What is being asked
What you need to produce from the material below is an exact transcription of the lines from the one with "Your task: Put" through the one with "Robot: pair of", both included, and no other line.

Data provided
.....
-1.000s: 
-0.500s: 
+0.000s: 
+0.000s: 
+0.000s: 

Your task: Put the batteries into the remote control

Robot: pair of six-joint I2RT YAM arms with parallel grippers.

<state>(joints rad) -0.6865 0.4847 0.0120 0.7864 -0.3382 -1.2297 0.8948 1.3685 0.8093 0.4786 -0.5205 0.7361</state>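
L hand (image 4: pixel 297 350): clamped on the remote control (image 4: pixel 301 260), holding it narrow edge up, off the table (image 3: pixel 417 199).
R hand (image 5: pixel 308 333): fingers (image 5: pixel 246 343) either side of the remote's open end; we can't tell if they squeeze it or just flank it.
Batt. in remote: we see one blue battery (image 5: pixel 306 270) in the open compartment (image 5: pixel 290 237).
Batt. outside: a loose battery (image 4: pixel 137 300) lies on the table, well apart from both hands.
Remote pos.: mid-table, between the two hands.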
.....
The answer
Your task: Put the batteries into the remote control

Robot: pair of six-joint I2RT YAM arms with parallel grippers.

This brings the exercise to completion.